Pierre Gasly felt hard done by at the Hungarian Grand Prix as he walked away from the race with no points for the fifth weekend running.
Gasly was eliminated in the first qualifying session in Budapest, but not before he had a lap time deleted for running off the racetrack, which he did not agree with.
The Frenchman ended up 19th with Yuki Tsunoda ahead in 16th, with the Japanese driver also taking the pain of a lap time deletion for the same offence.
In the second session, the stewards took a lap time away from Sergio Perez after they initially ruled that he had left the racetrack at Turn Five, before eventually realising that he still had two wheels on the track.
In a rare event, they decided to reinstate the Mexican’s lap, but that was not enough in what was a disappointing day for Red Bull as the 32-year-old was knocked out in 11th.
Gasly recovered to P12 in the race, while a spin for Tsunoda saw him finish 19th and last of the classified runners.
It was another miserable weekend for the Faenza-based squad, but Gasly is adamant that he should not have had his Q1 lap deleted.

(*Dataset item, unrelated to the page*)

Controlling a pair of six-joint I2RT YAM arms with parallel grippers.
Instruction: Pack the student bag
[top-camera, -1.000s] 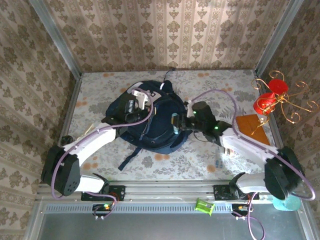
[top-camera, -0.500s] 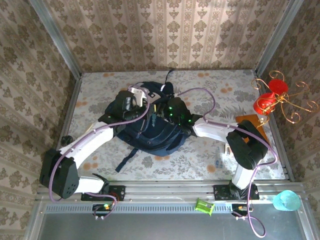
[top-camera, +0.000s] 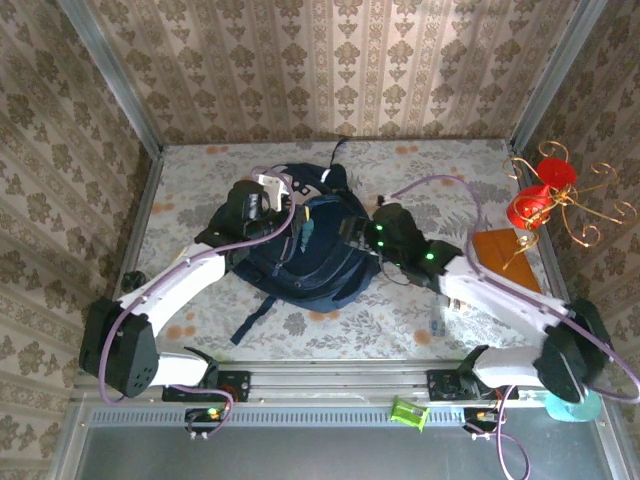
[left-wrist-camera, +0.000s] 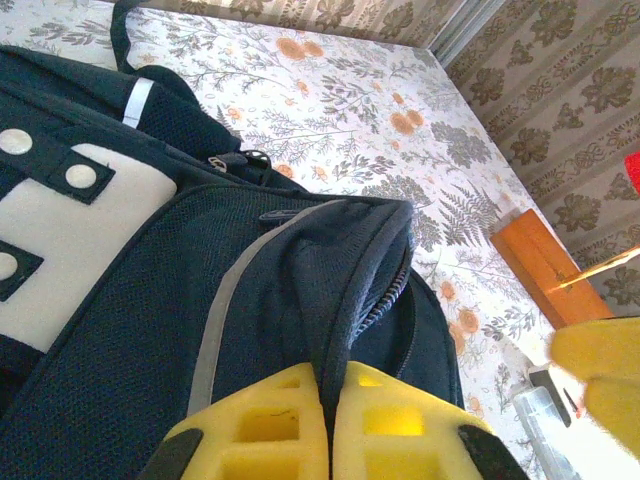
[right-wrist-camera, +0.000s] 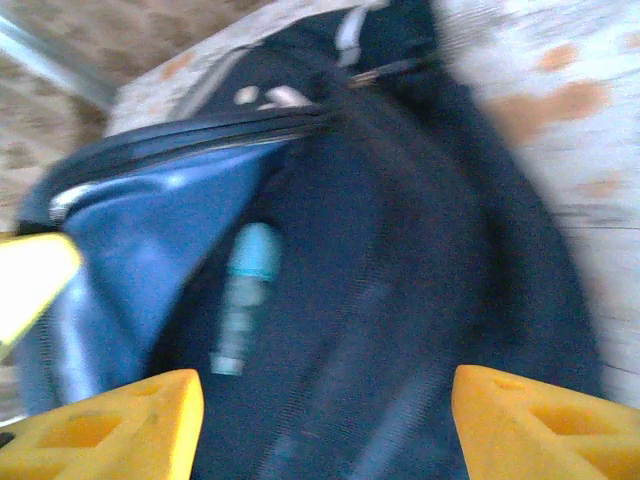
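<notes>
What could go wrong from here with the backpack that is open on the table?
The left fingers pinch only a thin fold of the large dark navy fabric backpack; if it slips, the opening may fall shut. The small teal tube lies near the mouth and might slide out if the bag shifts. The right fingers, spread wide beside the bag, could snag its fabric.

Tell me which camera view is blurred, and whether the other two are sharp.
Right wrist: blurred all over, with the bag and a teal item in its opening smeared. Left wrist: sharp, the weave of the bag's fabric is clear. Top external: sharp and evenly lit.
</notes>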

“[I’m] still quite mad about it,” he told RacingNews365.com.
“From what I’ve seen, it’s very arguable whether I was on track or off track; similar things happened to Yuki and Checo, and from the onboards, they were clearly on the track.”
Track limits have been a key theme with race control this year ever since the Miami Grand Prix, when Fernando Alonso was penalised for leaving the track and gaining an advantage, despite his insistence that he had given the time back.
The Spaniard was then confused as to why Perez was not penalised for passing Charles Leclerc off the circuit in Silverstone, before over 43 track limits violations were recorded over the weekend in Austria.
As always, consistency is being called into question when it comes to the policing of track limits, so Gasly affirmed that it is important for everyone to collaborate and find a way to improve how track limits are judged fairly.
“I spent 40 minutes with them trying to discuss and find a way that everybody is happy,” added the 26-year-old.
“At the moment, they have a huge amount of work.
“They’re not making their life very easy, clearly in Turn Five they didn’t have the right tools to police it in the most fair way possible.
“We just spoke about solutions going forward to have first a more consistent way of policing it and making sure it’s going in the right direction.
“They were quite open, I think they were expecting a feedback.
“I’ll get back to all the drivers to see if over the next few weeks [we] can try to find a way to also provide some solution for them to make it better.”
AlphaTauri are currently eighth in the Constructors’ Standings, and remain seven points behind seventh-placed Haas after the American side also failed to score in Hungary.
Sebastian Vettel’s point last weekend moves Aston Martin to within seven points of the Red Bull junior team.